COM and .NET Interop

Hi people,

I'm really sorry if there is an easy answer to this (a duh! moment) and I've wasted your time. Anyhoo, on with the question:

I'm trying to write a .NET assembly (in VB.NET) and access it via COM interop from Visual Basic 6 (don't ask why, its a thought in progress at the moment!). I've managed to create a class and reference the resulting DLL (well, TLB) from Visual Basic 6. Groovy. But, there are no methods or properties available. All I can do is create a new class and destroy it, I can't access the myriad of cool functions I've put in there.

What am I doing wrong?
Cheers,
Dan Alexander...

Dan Alexander
Tuesday, October 08, 2002

You can't see your methods in Intellisence listbox, but you can call them easily.
If you want to see them in Intellisence - try to define interface and implement it in your class

Mikhail Andronov
Tuesday, October 08, 2002

I'm not sure if its just intellisense that isn't picking them up though. I've had a look through the object browser and there's nothing there. Also I've looked at the TLB with "OLE View" that comes with Visual Studio 6 and there's nothing there either... its all very bizarre!

Dan Alexander
Tuesday, October 08, 2002

Read the book  'Professional Visual Basic Interoperability: COM and VB6 to .NET.  Chapter 3: 'Using .NET Assemblies from COM' will answer all your questions.

Perhaps you have some sample code that could assist us in helping you along further.  I don't want to post examples from the entire chapter if you are only missing one piece.

Regards,

Jason Watts
Tuesday, October 08, 2002

Hi Dan,

If you want the VB6 object browser and Intellisense to see the .NET class methods and properties, you can add a ClassInterface attribute to the .NET class, with the interface type set to AutoDual.

By default, regasm sets the interface type to AutoDispatch, which only allows late-bound clients - hence the lack of method visibility.

However, AutoDual has its own nasty problems with COM versioning. The best way to do this is to create a separate interface-only class, then implement this class inside your assembly. The interface class can be left with the default AutoDispatch, the implementation's interface type should be set to None.

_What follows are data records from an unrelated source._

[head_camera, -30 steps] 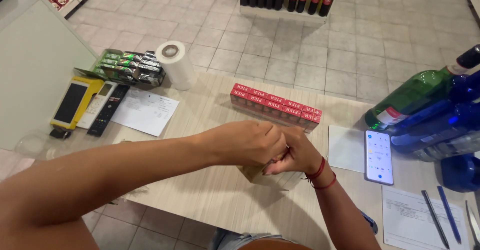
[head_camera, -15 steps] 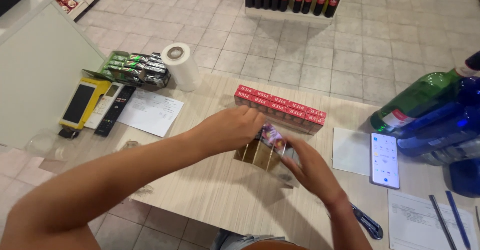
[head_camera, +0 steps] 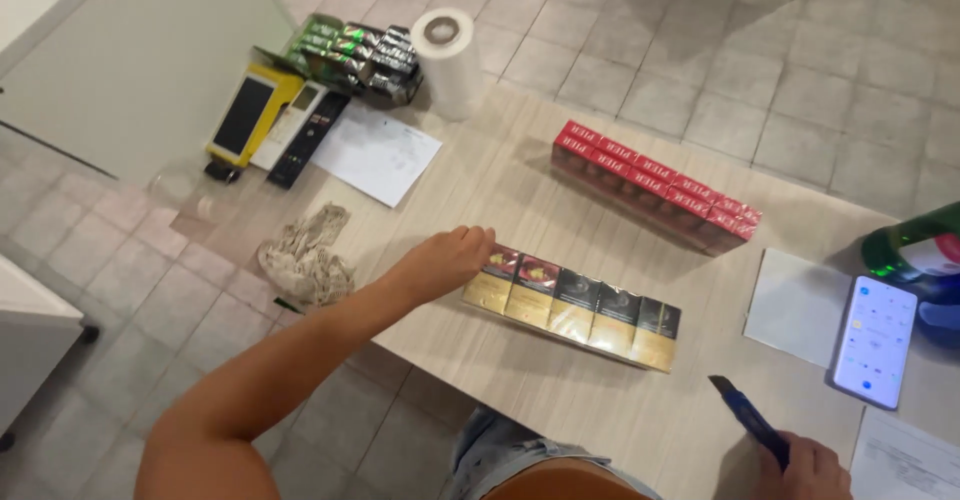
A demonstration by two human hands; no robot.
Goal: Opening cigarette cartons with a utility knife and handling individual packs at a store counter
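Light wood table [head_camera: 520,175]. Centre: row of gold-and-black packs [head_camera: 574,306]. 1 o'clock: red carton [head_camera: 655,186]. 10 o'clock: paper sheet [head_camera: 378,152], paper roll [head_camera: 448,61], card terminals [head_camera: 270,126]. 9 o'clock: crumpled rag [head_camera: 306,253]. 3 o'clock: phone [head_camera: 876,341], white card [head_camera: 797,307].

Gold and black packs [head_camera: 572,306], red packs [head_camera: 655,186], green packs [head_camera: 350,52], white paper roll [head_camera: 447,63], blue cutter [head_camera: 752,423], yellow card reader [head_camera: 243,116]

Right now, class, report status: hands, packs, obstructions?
Left hand touching end of gold pack row. Right hand gripping blue cutter. Nothing between them.
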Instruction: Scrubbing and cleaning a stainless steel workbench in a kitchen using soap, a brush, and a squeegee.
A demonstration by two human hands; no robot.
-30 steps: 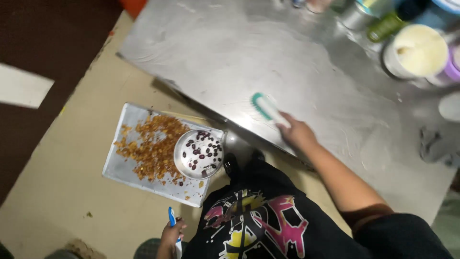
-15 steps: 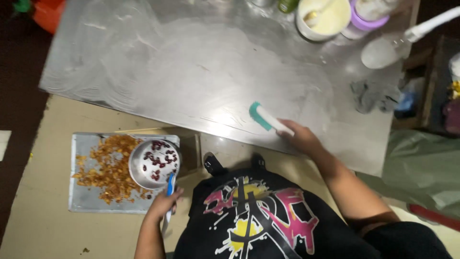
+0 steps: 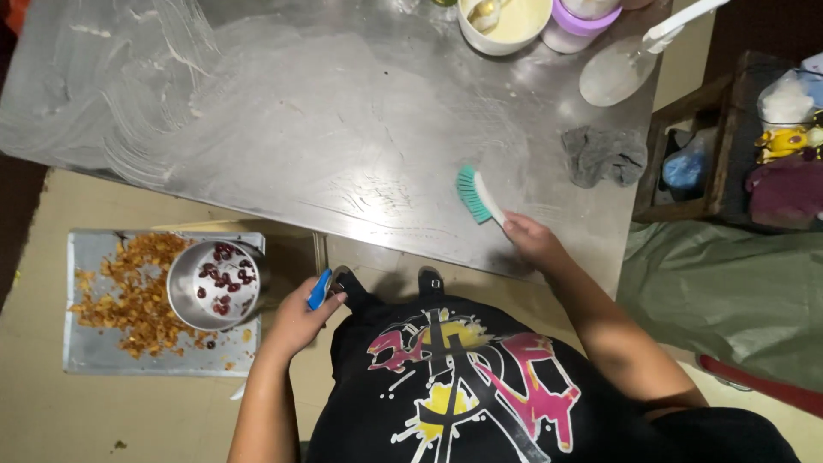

Sorry, but I don't have the code available at the office here. It's all laid out in gory detail in my upcoming book :)

Regards,

Mark

Debugging VB .NET Development
http://www.apress.com/book/bookDisplay.html?bID=128

Mark Pearce
Tuesday, October 08, 2002

>The best way to do this is to create a separate interface-
>only class, then implement this class inside your
>assembly. The interface class can be left with the default
>AutoDispatch, the implementation's interface type should
>be set to None.

Exactly. Also make sure to set the ComVisibility attribute to
true on both the interface and the class (although I believe
that's the default). You should then have both early (tlb) and late binding working, and you shopuld see everything
in both the object browser and intellisense.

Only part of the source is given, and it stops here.